*Aim of the task*: Transcribe the entries exactly. Start at the top, stop after the line with "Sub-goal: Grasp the", and omit every picture.

*Given records*:
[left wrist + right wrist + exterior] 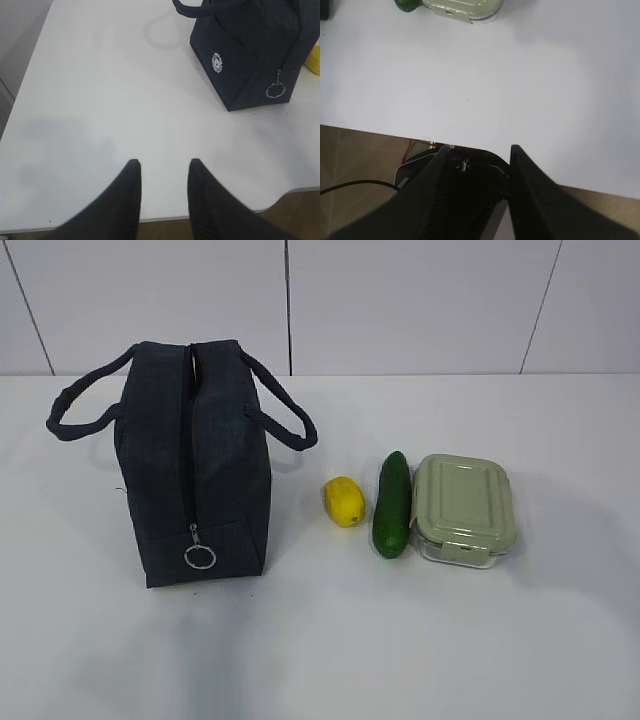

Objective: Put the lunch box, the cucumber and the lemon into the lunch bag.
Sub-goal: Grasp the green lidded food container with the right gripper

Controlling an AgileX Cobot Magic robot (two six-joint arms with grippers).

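At the bottom of each wrist view, the left gripper (164, 170) and the right gripper (482, 152) hung parted and empty over the white table (320, 650). Mid-frame in the exterior view, the lunch bag (195, 465) stood left of centre, zipped. To its right lay the lemon (344, 501), the cucumber (392, 505) and the lunch box (463, 510) in a row.
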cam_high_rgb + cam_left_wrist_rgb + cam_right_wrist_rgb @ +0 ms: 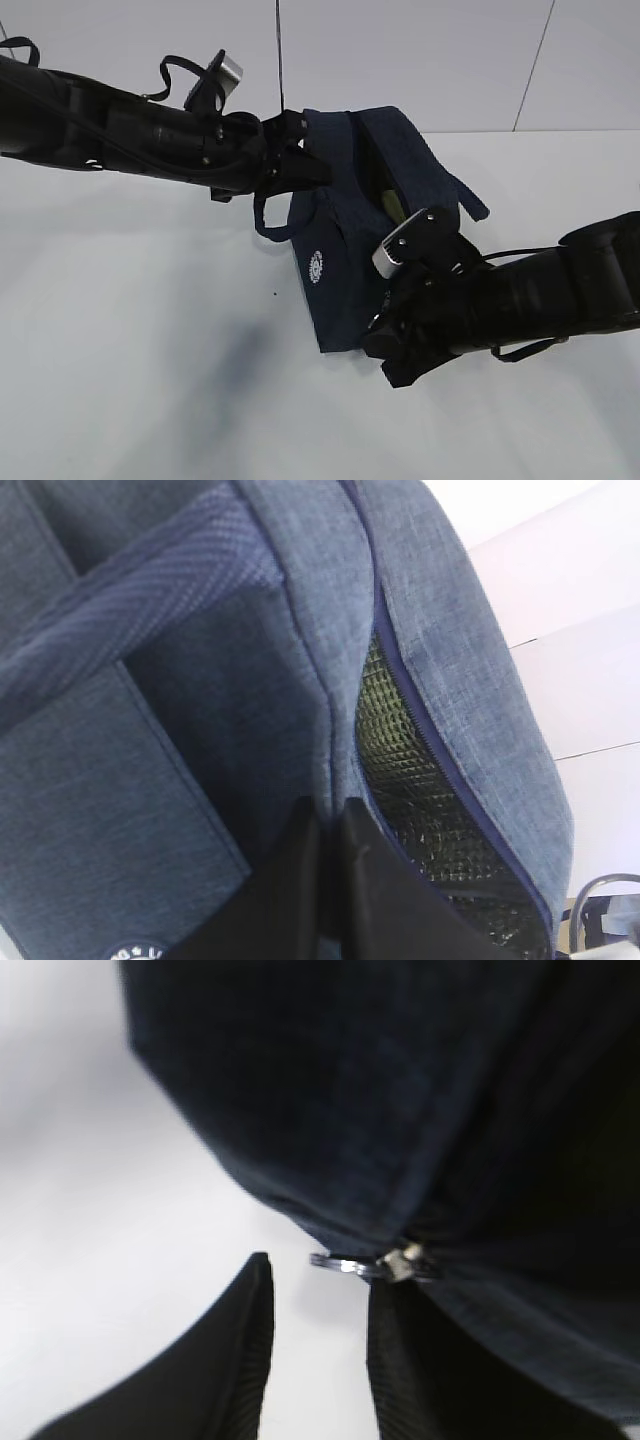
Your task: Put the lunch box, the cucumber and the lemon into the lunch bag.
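Exterior view: the lunch bag (345,245) stands mid-table betw. our two arms, top partly unzipped, a pale-green sliver showing through the slot; we can't tell which item that is. No lunch box, cucumber or lemon lies out on the table (140,380) in any view, so we judge they're prob. inside already.

Left gripper (296,163) sits at the bag's upper left edge. In the left wrist view its fingers (375,900) are pressed together w/ the fabric rim of the opening pinched betw. them, the quilted foil liner (420,810) just beside.

Right gripper (318,1345) is low at the bag's near end. Right wrist view shows its jaws apart, the metal ring pull (365,1265) hovering just above the gap, nearest the right finger. Nothing clamped yet as far as we can see; contact w/ that finger we can't tell.

Handling, our guess: bag is soft woven cloth, floppy, light itself, will sag and twist if pulled w/o an anchor, so the left pinch on the rim matters. Ring is small, hard, smooth, prob. slippery; best taken flat across the loop, close to the slider, w/ both pads squarely on it. A handle (272,225) droops on the left side, could snag.
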Tool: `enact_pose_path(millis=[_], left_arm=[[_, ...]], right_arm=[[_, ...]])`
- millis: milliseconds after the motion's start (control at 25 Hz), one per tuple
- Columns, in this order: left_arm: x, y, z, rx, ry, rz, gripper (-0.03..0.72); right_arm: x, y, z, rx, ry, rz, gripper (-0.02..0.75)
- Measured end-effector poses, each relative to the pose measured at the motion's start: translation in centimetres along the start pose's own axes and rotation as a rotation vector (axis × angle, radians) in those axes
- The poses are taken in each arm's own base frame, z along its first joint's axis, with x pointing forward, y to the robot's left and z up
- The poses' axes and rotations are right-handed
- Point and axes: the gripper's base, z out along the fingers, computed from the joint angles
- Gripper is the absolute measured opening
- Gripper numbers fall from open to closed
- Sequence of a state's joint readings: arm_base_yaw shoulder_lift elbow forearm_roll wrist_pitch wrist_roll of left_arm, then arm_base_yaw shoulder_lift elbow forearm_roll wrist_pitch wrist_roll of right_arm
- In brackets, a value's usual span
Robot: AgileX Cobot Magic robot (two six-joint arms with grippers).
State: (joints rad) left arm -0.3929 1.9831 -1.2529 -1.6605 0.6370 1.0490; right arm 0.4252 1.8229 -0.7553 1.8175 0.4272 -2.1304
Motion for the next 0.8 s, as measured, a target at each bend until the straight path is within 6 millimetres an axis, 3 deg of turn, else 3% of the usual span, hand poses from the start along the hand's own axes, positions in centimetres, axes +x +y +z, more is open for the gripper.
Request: enact_pose_path(millis=[360,800], left_arm=[[0.00,0.00,0.00,0.000,0.000,0.000,-0.006],[0.00,0.00,0.00,0.000,0.000,0.000,-0.006]], right_arm=[[-0.50,-0.21,-0.74,0.045,-0.006,0.015,0.307],[-0.25,-0.62,-0.77,0.091,0.017,0.101,0.314]])
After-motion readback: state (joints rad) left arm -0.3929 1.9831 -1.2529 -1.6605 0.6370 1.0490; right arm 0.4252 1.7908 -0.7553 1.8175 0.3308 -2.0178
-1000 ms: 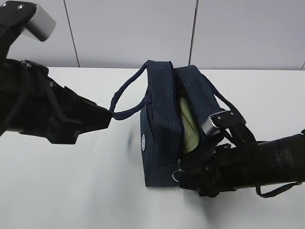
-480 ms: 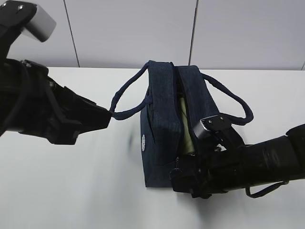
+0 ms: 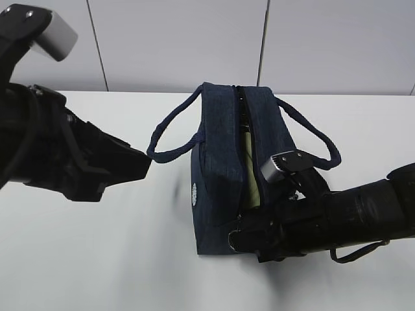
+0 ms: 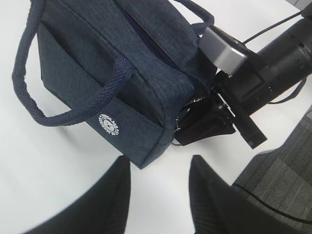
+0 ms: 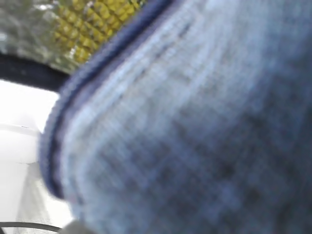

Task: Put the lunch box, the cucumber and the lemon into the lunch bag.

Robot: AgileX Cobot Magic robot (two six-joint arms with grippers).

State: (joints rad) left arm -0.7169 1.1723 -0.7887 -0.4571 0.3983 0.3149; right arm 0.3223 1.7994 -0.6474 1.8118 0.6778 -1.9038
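Lunch bag (image 3: 224, 175) sits upright mid-table (image 3: 97, 259), top seam only partly open; a narrow gap shows the sage-green lunch box (image 3: 251, 170) standing inside it. Right gripper (image 3: 241, 238) is pressed against the bag's near end at the low end of the zipper, jaws fully closed; whether they pinch the ring pull or the fabric can't be told, it's hidden behind the black fingers. Right wrist view is blurred navy cloth with a patch of yellow at the top edge, possibly the lemon, can't confirm. Left gripper (image 4: 158, 195) hangs off the bag's left side, near its near-left bottom corner, fingers (image 4: 114, 197) parted about halfway with nothing between them, close to the left loop handle (image 3: 170, 139) but apart from it. Cucumber not visible in any view.
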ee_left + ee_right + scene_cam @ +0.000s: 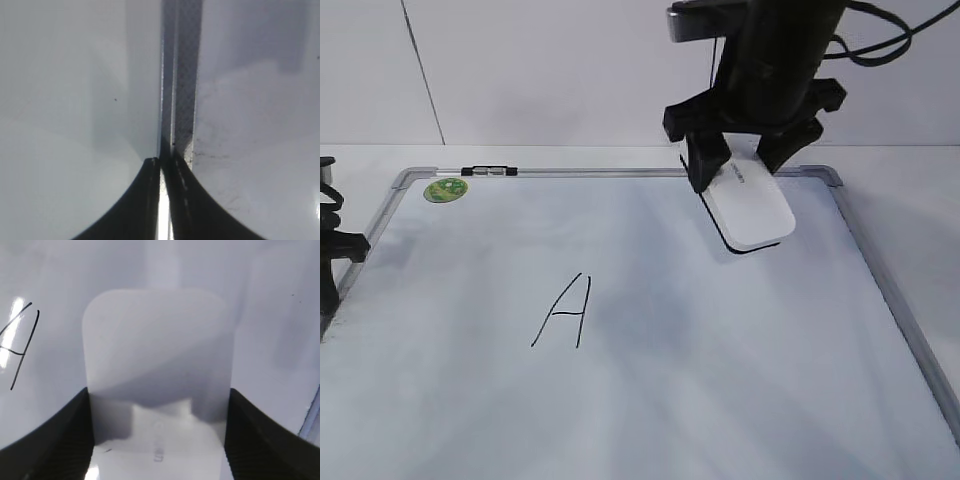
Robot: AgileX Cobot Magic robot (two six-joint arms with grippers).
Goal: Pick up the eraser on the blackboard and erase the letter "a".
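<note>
Eraser: the eraser point(750, 208) sits at the board's far right, near the top frame; white top up, black felt edge showing underneath; it looks to rest on the surface, though contact is not certain from your views; small grey print is on top, too blurred to read.
Right gripper: your right gripper point(743, 165) straddles the eraser's far end; one finger point(47, 442) lies against each long side, jaws narrowed to the eraser's width and gripping it.
Board: the board point(650, 400) is white with grey smearing across it; a grey frame runs round the edge; a green sticker point(446, 189) sits at the far left corner.
Marks: a capital "A" point(564, 313) stands left of centre, well apart from the eraser; you will find no lowercase "a" visible in any view.
Left gripper: your left gripper point(163, 172) hangs over the board's left frame rail; its fingers are pressed together with nothing between them.
</note>
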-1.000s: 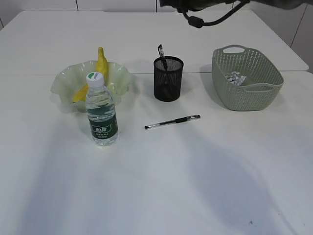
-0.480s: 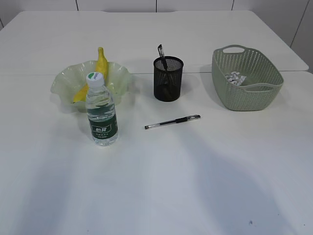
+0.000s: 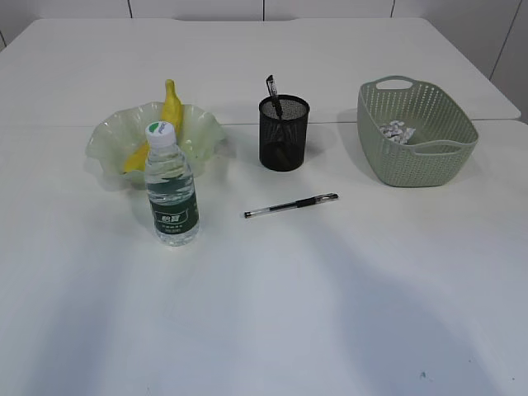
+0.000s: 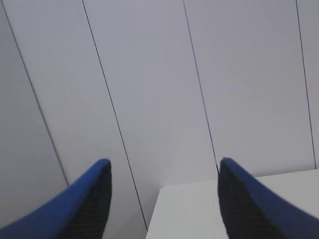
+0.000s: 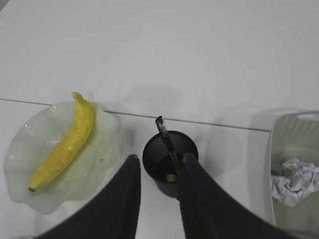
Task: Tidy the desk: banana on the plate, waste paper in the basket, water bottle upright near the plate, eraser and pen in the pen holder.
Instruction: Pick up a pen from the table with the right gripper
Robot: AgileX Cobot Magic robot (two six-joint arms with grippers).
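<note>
The banana [image 3: 169, 111] lies in the pale-green plate [image 3: 107, 136], also seen from the right wrist [image 5: 67, 142]. The water bottle [image 3: 172, 186] stands upright on the desk [image 3: 264, 313] just in front of the plate. The black mesh pen holder [image 3: 284, 132] holds a pen [image 3: 271, 89] and the pale-yellow eraser [image 5: 172, 177]. A second pen [image 3: 290, 205] lies flat on the desk. The waste paper [image 3: 398, 131] sits in the sage-green basket [image 3: 412, 161]. My right gripper [image 5: 158, 164] is open, high above the pen holder. My left gripper [image 4: 164, 169] is open, facing a wall.
Neither arm shows in the exterior view. The basket [image 5: 294, 164] is at the right edge of the right wrist view. A seam [image 3: 66, 125] runs across the desk behind the plate.
The dark arm and cable at the top of the exterior view one second ago have moved out of frame. The objects have not moved.
</note>
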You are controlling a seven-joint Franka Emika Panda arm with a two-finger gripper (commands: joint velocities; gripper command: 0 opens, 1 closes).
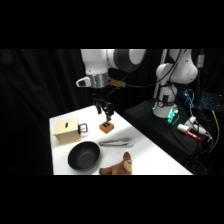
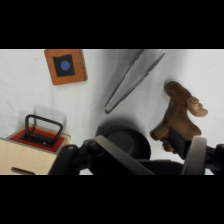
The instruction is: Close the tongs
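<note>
On the white table (image 1: 150, 157), the side view runs from a pale wooden box (image 1: 67, 131) at its 9 o'clock, boxy and flat-sided, with a black wire handle (image 1: 83, 128) on its right face. Just below it, toward 7 o'clock, sits the round black bowl (image 1: 84, 155), smooth and matte. At about 12 o'clock on the tabletop stands the small orange block (image 1: 106, 126) with a blue top, and the gripper (image 1: 104, 110) hangs directly above it, dark fingers pointing down; whether they stand apart or together cannot be told. The tongs (image 1: 115, 142), slim grey metal with two long thin arms, lie flat near the table's centre, between the block and a brown plush animal (image 1: 119, 165) at 6 o'clock, just right of the bowl.

In the wrist view, the box (image 2: 27, 150) shows at 8 o'clock with a red top under its handle (image 2: 44, 129). The block (image 2: 65, 66) is at 11 o'clock. The tongs (image 2: 131, 80) slant from 1 o'clock down to the centre, their arms meeting at the lower tip and spreading upward. The bowl (image 2: 125, 140) is a dark round shape at 6 o'clock, and the fuzzy plush animal (image 2: 177, 112) lies at 3 o'clock.
</note>
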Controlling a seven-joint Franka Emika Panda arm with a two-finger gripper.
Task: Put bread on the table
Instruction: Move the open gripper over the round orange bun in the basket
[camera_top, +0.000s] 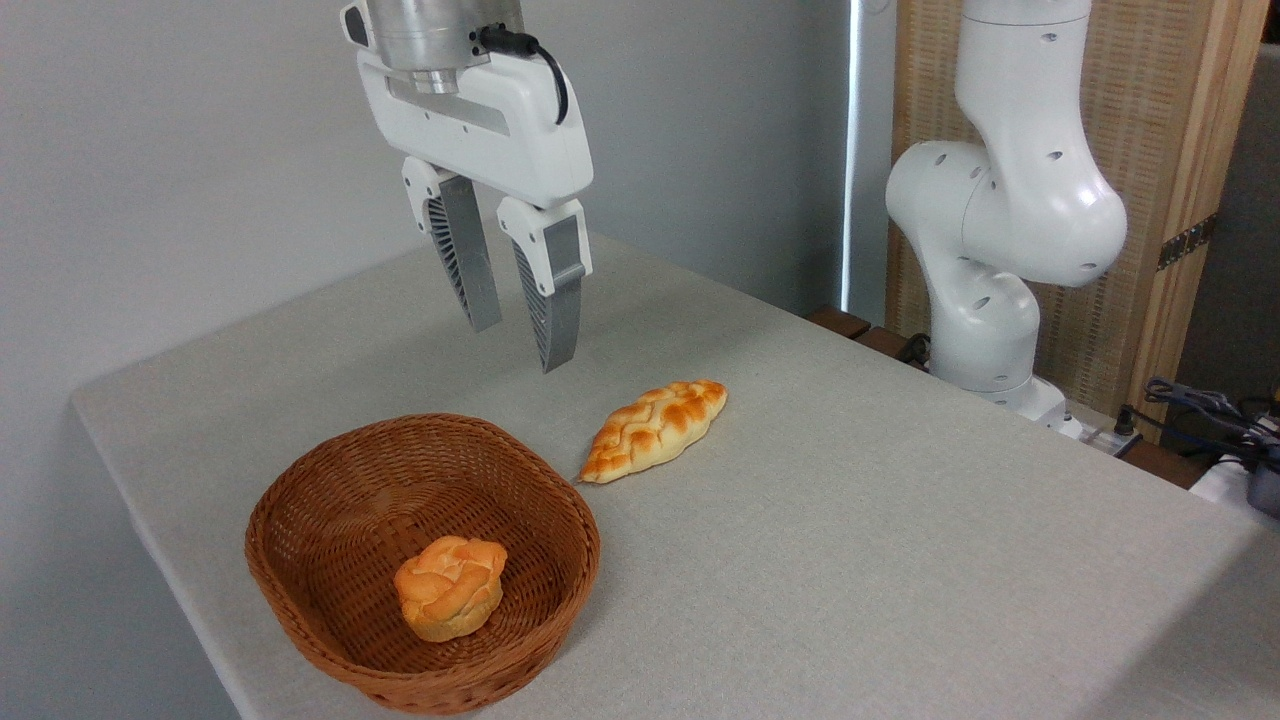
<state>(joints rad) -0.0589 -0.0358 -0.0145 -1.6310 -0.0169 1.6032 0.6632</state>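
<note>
- On the desk (850, 560), a broad top covered in plain grey-beige cloth, stand a wicker basket (300, 560) and a braided loaf (654, 430).
- The bread (449, 586), a small round bun with a lumpy golden-orange top and paler sides, lies inside the basket, on its floor towards the near right wall.
- The basket is brown, oval and woven; it sits near the front left corner of the desk.
- The braided loaf, long and leaf-shaped, rests directly on the cloth just beyond and to the right of the basket rim, its pointed end near the rim but apart from it.
- The gripper (522, 345) hangs in the air above the desk, behind the basket and to the left of the braided loaf, its jaws pointing down.
- The jaws stand parted with a clear gap between the two ribbed fingers (466, 262), and they hold nothing.
- The arm's white base (985, 250) rises at the far right edge of the desk, before a wooden panel (1140, 200).
</note>
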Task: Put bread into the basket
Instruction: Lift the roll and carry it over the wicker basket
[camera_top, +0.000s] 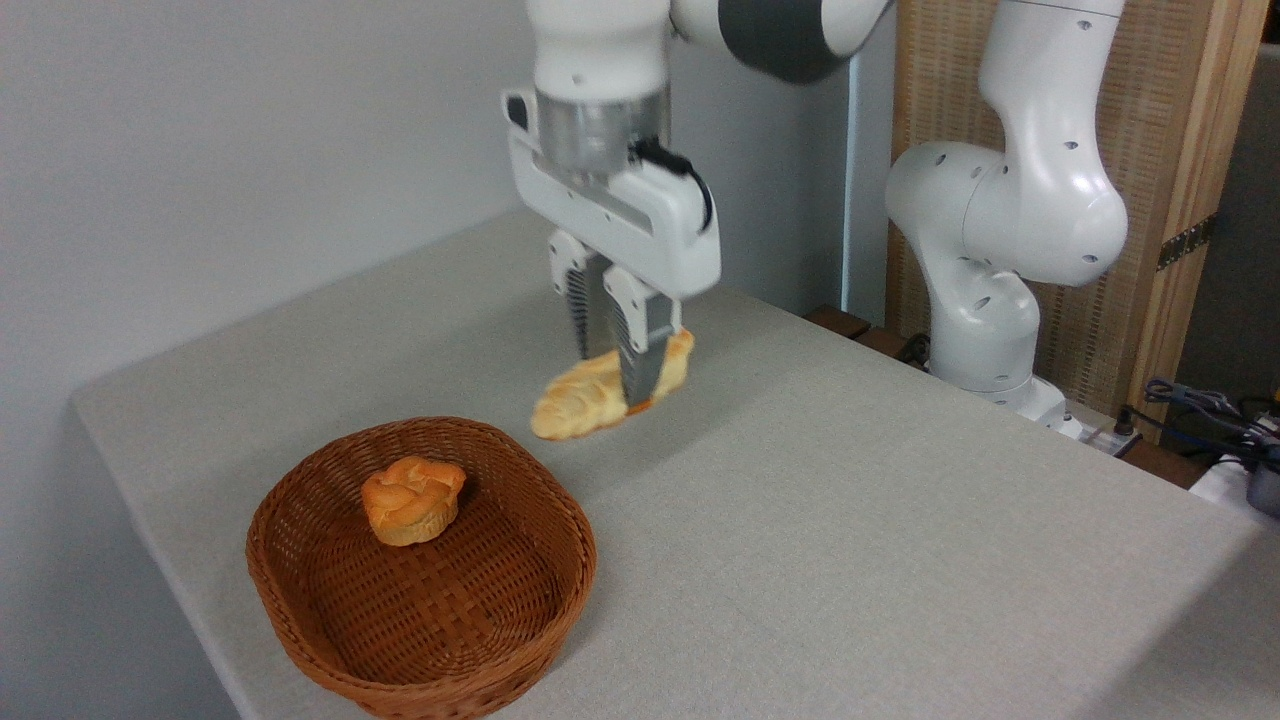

*Result of the exercise*:
[left wrist + right wrist + exterior] 

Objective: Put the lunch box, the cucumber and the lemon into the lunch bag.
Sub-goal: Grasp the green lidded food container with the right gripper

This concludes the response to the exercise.